◆ **Prompt**: Give back, word for word, only the lines from the opening of the records through the one with "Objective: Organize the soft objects". Pictures stay out.

--- Task data ---

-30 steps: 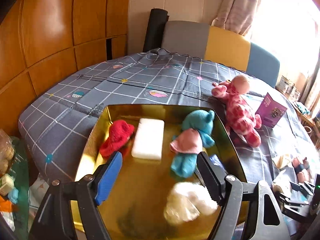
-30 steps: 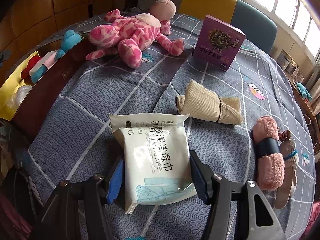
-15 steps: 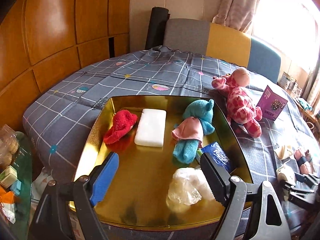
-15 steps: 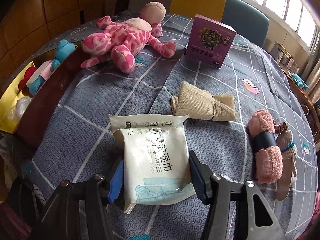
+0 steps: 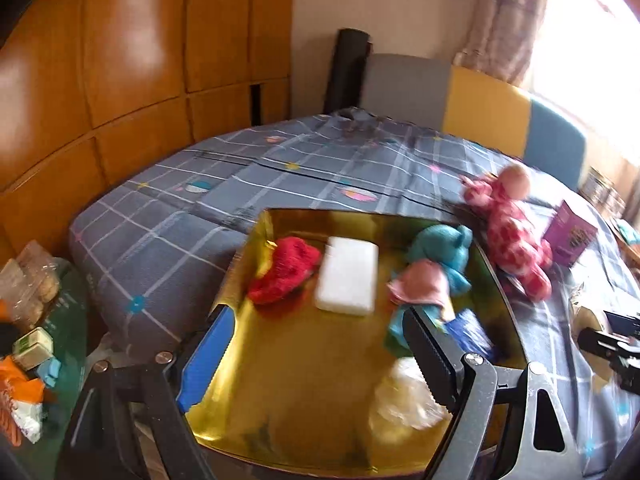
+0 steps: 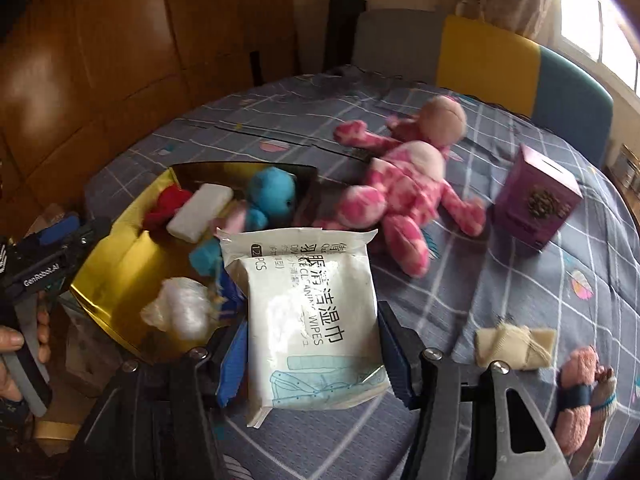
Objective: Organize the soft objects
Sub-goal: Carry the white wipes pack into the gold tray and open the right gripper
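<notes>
Wipes pack (image 6: 312, 320), white with blue print, sits clamped between my right gripper's (image 6: 310, 354) 2 blue-padded jaws, which press on its long sides; it is off the cloth and hangs over the near right corner of the gold tray (image 6: 116, 264). The gripper points steeply down toward the table.

My left gripper (image 5: 316, 354) hovers over the near edge of the tray (image 5: 288, 360), angled down, jaws wide with nothing between them. In the right wrist view a hand (image 6: 16, 356) grips its handle at the far left.

Inside the tray I note 5 items: a red plush (image 5: 286, 270), a white block (image 5: 348, 280), a teal bear with a pink skirt (image 5: 434, 268), a blue packet (image 5: 468, 332) and a clear crumpled bag (image 5: 408, 398).

On the grey checked tablecloth (image 6: 500, 268), right of the tray, lie a pink spotted doll (image 6: 404, 196), a purple box (image 6: 534, 202), a beige rolled cloth (image 6: 514, 346) and a pink rolled towel with a dark band (image 6: 576, 400).

Against 1 second ago: the pack lay flat on the cloth in the same grip, well right of the tray; it is now raised and carried left, so the tray fills the left of the right wrist view. The left jaws have widened somewhat, and that gripper has barely shifted.
</notes>
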`<state>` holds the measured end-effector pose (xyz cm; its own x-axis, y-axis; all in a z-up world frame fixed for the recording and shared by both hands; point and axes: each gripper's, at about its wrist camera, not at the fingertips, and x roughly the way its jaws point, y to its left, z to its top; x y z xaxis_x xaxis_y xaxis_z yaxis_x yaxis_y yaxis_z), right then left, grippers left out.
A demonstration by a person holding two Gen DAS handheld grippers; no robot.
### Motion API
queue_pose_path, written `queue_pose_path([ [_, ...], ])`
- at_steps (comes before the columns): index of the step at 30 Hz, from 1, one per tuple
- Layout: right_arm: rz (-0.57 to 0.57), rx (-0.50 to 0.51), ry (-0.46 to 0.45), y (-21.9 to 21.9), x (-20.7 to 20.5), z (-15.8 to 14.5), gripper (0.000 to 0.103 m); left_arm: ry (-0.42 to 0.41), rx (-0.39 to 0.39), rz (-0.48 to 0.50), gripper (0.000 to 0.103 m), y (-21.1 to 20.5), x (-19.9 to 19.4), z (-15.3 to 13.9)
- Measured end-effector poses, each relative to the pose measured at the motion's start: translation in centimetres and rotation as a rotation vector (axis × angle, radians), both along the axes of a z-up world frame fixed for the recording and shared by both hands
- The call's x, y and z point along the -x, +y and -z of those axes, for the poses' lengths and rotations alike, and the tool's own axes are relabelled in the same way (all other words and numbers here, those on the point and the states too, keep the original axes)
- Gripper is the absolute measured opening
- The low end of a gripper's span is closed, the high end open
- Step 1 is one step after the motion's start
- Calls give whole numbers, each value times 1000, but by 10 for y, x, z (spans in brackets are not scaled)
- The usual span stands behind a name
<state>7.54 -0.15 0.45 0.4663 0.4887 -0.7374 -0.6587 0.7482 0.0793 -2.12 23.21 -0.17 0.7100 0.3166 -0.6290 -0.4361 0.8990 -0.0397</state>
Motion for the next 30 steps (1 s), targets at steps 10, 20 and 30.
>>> queue_pose_path([
  [10,-243,76,8,149,2,20,59,-75,35,-169,88,63,16,-18],
  [20,-225,102,151,178,-20,70,63,-62,58,-221,88,86,21,-13],
  [30,-174,9,128,149,-11,53,66,-33,31,-167,88,65,12,-9],
])
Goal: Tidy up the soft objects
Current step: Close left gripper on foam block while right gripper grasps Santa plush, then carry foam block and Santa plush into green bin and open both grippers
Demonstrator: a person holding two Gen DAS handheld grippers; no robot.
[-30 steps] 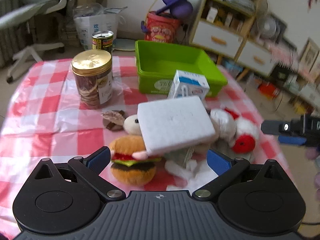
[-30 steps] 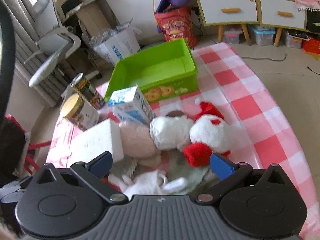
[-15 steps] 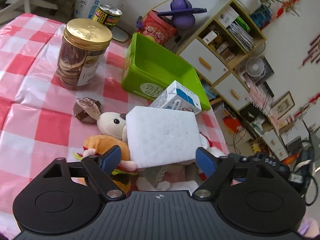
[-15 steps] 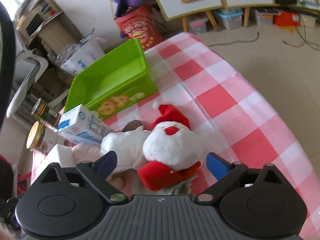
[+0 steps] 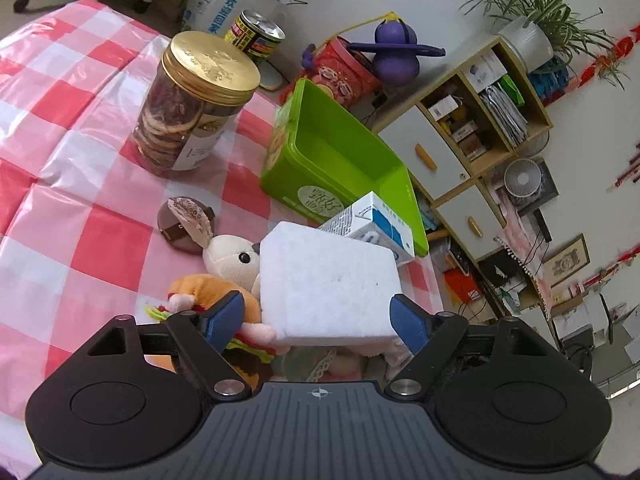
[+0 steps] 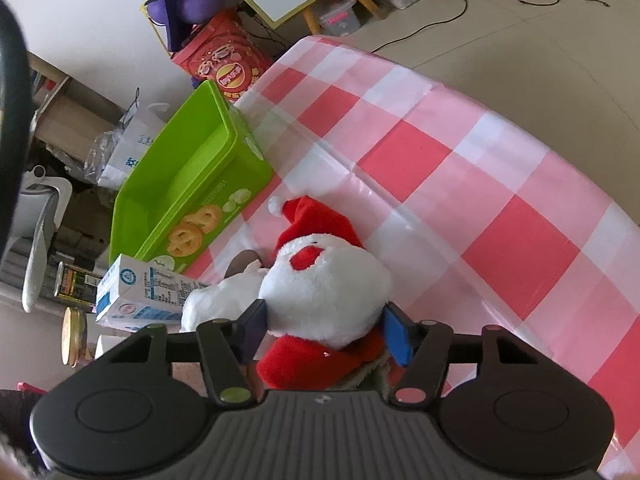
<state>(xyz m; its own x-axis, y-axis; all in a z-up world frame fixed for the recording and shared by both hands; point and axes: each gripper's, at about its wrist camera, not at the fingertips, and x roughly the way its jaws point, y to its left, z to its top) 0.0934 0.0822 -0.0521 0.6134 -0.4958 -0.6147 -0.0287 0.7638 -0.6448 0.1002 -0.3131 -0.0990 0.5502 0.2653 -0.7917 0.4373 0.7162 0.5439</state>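
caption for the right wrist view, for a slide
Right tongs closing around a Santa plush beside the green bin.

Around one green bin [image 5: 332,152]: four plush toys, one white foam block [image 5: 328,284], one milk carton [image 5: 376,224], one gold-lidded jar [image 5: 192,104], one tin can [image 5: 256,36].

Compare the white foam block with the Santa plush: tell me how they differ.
The white foam block is flat, rectangular and plain white; the Santa plush is rounded, fluffy, and red and white with a hat. The block lies tilted on top of other toys; the plush lies on the checked tablecloth. Both sit between the fingers of a gripper: the block in the left gripper, the plush in the right gripper, whose jaws have just been closing.
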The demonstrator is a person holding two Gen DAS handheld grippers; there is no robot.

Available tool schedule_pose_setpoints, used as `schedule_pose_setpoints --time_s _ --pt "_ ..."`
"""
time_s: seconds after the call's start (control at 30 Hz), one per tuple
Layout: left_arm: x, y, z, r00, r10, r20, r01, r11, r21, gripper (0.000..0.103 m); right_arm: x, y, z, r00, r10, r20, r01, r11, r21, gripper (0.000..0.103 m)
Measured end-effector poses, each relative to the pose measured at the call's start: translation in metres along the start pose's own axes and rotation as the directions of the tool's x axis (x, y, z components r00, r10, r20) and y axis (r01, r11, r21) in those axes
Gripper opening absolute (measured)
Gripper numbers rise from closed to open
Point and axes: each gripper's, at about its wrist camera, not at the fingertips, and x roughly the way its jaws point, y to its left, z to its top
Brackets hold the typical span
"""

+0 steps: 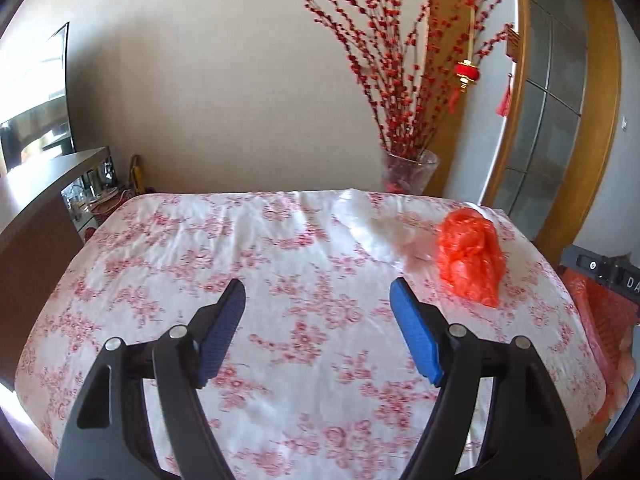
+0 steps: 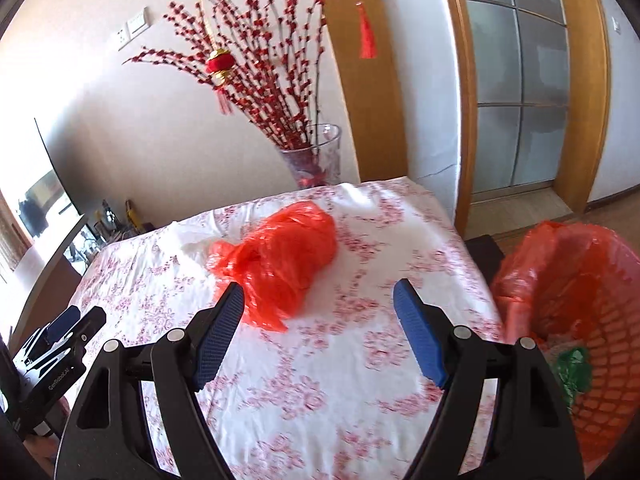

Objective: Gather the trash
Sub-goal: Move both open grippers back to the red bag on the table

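Now both claws spread, empty; red plastic bag point(image 2: 280, 256) lies near table's point(image 2: 340, 380) far right corner, just ahead-left of right gripper point(image 2: 318, 300), the nearer; left gripper point(image 1: 318, 300) farther; bin point(image 2: 580, 320) off right edge.

A white tablecloth point(image 1: 280, 264) printed with pink-red blossom sprays covers the table. On its far right lies a crumpled orange-red plastic bag point(image 1: 470, 262), and left of that a white, half-clear plastic bag point(image 1: 370, 226). Beyond the far edge, a clear glass vase point(image 1: 410, 174) carries dark twigs dotted with red blossoms point(image 1: 400, 72) and a small red-and-gold lantern point(image 1: 466, 74). To the right stands an orange-red lattice plastic basket point(image 2: 596, 320) lined with orange-red film; green point(image 2: 574, 372) shows inside. Both tools have black arms and blue ribbed pads point(image 1: 416, 336). The wall is beige, the door frame honey-brown wood.
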Motion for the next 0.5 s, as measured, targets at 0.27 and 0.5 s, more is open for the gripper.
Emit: schedule_pose_setpoints --time_s 0.27,0.5 --pt "0.008 0.038 0.017 0.998 0.059 0.012 -0.059 0.998 -0.020 0.073 0.061 0.046 0.016 0.998 -0.035 -0.051 0.033 0.999 -0.043 0.074" --pt "0.017 0.038 0.020 0.999 0.047 0.004 -0.047 0.999 -0.017 0.073 0.096 0.049 0.004 0.989 -0.057 -0.138 0.054 0.998 -0.023 0.071"
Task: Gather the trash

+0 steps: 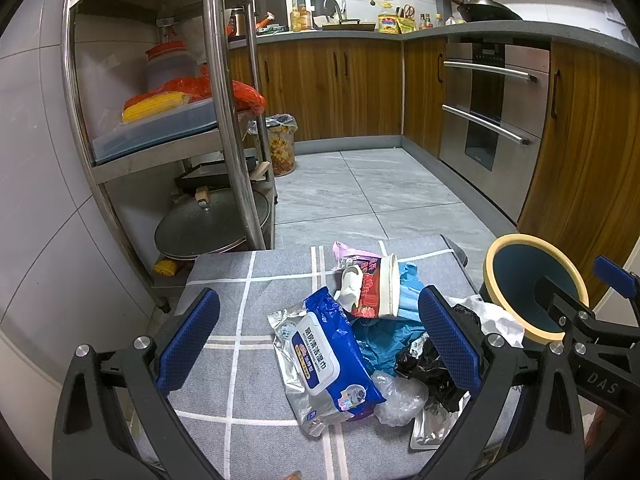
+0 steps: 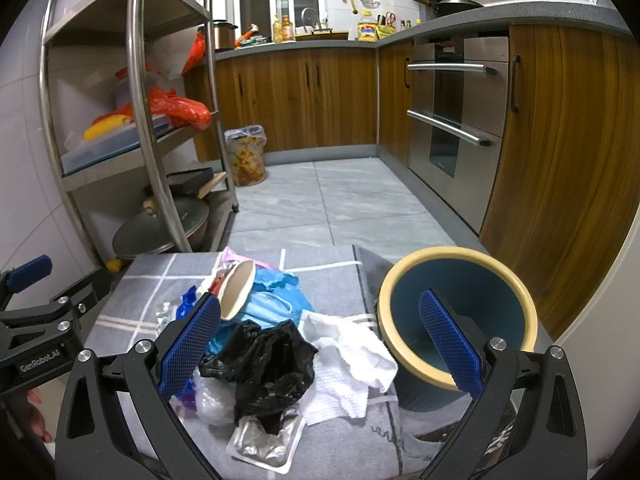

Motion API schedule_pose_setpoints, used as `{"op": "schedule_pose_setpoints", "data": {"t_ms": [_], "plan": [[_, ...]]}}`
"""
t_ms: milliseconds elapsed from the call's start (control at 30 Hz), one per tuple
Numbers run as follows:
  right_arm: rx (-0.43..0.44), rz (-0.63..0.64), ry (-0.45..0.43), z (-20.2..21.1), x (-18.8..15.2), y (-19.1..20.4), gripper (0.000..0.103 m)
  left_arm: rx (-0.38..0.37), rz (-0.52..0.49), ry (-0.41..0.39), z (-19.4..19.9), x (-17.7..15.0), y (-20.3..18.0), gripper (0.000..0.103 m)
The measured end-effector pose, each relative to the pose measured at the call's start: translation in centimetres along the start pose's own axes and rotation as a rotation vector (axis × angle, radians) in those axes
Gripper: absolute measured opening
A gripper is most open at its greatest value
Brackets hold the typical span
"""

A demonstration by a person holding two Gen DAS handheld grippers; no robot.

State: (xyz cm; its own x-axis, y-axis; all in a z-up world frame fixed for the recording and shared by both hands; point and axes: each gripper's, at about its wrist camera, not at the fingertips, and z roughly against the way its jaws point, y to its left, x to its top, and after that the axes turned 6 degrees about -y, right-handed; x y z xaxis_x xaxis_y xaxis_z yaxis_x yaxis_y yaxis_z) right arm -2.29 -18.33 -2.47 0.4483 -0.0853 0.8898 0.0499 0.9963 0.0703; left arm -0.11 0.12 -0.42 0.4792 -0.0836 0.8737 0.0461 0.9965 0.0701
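Left tool (image 1: 318, 338) spread wide and empty over the wipes pack (image 1: 330, 356); right tool (image 2: 320, 340) likewise apart, above the black bag (image 2: 272, 364) and white tissue (image 2: 348, 360). Trash heaped on the grey cloth (image 2: 344, 292), beside the blue bin (image 2: 456, 308); lower pieces hidden underneath.

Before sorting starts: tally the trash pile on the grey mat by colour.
Blue: 3: wipes pack, face mask, teal bag
Black: 1: black bag
White: 2: paper towel, paper cup
Clear or silver: 2: clear bag, foil tray
Pink: 1: pink wrapper
Total: 9
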Motion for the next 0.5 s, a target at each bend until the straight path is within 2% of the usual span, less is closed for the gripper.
{"op": "schedule_pose_setpoints", "data": {"t_ms": [500], "plan": [[-0.002,0.002,0.003,-0.05,0.09,0.23,0.099,0.001,-0.001,0.005,0.03,-0.12,-0.07,0.098]]}}
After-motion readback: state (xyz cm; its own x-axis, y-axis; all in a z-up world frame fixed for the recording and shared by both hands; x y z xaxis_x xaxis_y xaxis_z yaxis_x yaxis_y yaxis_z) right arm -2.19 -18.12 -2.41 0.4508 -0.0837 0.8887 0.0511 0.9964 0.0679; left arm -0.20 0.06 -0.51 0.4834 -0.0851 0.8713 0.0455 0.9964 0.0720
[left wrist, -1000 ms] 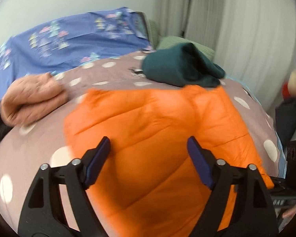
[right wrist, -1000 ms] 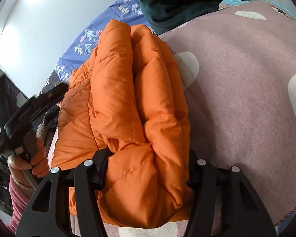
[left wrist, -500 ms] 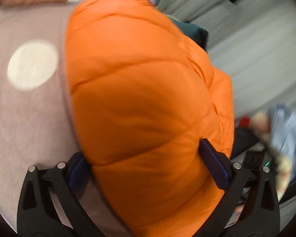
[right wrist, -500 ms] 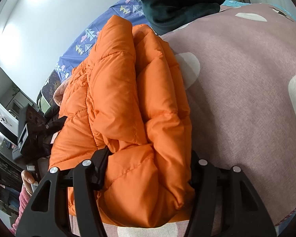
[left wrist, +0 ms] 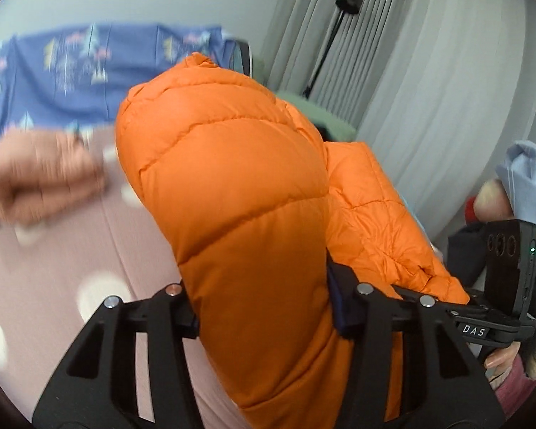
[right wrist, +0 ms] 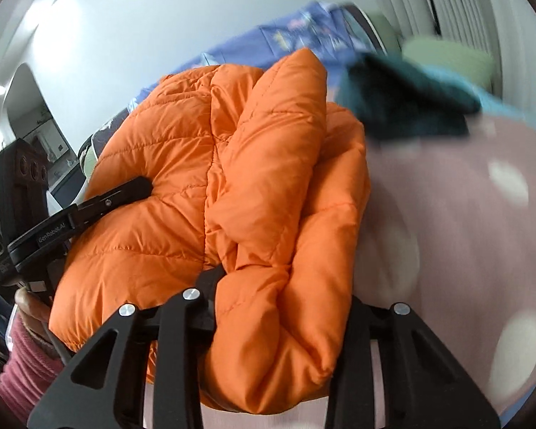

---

◆ **Expected answer**:
-30 steps: 
-30 steps: 
-15 steps: 
-15 steps: 
+0 steps: 
+0 steps: 
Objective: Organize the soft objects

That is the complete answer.